**DATA SHOWN**:
# # # # # # #

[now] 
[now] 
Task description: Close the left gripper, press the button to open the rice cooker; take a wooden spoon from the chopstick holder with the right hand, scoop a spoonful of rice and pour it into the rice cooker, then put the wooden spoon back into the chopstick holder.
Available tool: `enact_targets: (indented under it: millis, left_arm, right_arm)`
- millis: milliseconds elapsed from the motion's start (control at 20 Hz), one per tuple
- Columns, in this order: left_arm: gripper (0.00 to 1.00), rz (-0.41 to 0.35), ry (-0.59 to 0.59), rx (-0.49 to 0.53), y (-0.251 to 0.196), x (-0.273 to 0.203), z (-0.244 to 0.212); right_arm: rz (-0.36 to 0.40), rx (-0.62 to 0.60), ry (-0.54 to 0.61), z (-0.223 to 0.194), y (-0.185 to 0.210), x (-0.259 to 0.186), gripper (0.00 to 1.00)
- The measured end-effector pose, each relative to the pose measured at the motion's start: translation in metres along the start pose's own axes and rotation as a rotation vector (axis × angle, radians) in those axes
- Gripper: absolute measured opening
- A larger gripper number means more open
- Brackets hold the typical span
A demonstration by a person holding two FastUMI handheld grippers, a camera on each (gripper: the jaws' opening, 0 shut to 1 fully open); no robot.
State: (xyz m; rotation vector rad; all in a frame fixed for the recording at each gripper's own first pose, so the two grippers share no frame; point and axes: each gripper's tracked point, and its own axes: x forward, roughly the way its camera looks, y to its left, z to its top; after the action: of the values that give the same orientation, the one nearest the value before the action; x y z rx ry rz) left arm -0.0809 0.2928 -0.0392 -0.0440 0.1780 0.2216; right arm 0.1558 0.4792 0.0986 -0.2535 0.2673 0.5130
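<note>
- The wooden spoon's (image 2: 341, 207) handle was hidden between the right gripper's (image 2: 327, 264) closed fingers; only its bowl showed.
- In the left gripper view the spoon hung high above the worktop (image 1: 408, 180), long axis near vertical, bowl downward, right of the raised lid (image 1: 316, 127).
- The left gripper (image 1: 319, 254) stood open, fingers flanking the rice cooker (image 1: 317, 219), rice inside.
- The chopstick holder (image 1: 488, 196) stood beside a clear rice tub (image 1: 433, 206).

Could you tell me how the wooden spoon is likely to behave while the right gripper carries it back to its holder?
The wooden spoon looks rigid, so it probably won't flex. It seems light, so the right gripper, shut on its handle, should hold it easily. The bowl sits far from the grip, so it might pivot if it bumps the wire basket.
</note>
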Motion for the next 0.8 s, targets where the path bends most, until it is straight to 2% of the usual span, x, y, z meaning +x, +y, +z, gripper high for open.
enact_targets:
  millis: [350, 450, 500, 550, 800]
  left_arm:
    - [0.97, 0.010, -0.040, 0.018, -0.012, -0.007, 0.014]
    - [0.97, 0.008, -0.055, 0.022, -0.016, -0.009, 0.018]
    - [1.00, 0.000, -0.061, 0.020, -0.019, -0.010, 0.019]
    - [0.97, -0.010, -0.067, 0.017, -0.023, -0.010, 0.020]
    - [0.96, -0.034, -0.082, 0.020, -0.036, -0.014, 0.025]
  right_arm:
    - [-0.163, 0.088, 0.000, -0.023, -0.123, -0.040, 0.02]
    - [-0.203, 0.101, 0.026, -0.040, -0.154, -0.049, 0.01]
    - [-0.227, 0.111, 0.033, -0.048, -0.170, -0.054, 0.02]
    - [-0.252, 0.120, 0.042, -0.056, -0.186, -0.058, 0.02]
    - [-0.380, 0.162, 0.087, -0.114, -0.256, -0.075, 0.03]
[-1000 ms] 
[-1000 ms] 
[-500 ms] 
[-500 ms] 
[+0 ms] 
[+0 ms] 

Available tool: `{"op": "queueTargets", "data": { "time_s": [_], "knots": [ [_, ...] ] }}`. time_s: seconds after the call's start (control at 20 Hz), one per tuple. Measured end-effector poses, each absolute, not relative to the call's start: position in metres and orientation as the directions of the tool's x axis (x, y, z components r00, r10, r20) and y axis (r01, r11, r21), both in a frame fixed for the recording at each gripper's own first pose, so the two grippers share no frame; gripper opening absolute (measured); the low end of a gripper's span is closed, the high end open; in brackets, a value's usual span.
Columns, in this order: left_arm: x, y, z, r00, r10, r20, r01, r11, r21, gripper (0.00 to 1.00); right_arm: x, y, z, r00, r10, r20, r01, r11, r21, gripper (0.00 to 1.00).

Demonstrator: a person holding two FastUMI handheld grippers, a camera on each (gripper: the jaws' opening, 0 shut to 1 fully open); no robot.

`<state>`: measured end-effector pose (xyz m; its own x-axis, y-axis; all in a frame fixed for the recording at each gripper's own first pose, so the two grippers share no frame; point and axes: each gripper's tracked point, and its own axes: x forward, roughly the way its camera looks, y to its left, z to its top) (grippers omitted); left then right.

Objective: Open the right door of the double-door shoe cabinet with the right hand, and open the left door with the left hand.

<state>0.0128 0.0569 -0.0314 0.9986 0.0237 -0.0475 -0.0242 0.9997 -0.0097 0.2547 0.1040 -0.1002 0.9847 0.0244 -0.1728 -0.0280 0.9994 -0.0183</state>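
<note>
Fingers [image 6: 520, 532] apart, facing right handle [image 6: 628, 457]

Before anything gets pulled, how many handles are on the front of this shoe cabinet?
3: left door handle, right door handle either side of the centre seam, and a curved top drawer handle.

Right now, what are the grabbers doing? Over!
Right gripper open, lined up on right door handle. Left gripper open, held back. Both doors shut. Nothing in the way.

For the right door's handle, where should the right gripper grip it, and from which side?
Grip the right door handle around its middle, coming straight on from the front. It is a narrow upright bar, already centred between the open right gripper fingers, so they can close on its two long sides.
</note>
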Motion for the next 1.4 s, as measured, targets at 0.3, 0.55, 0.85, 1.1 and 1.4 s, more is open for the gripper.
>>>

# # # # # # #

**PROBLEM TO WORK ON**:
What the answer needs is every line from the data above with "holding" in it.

**ANSWER TO THIS EXERCISE**:
A demonstration by a person holding two FastUMI handheld grippers, a camera on each (gripper: the jaws' opening, 0 shut to 1 fully open); no robot.
Demonstrator: a person holding two FastUMI handheld grippers, a camera on each (gripper: the jaws' opening, 0 shut to 1 fully open); no robot.

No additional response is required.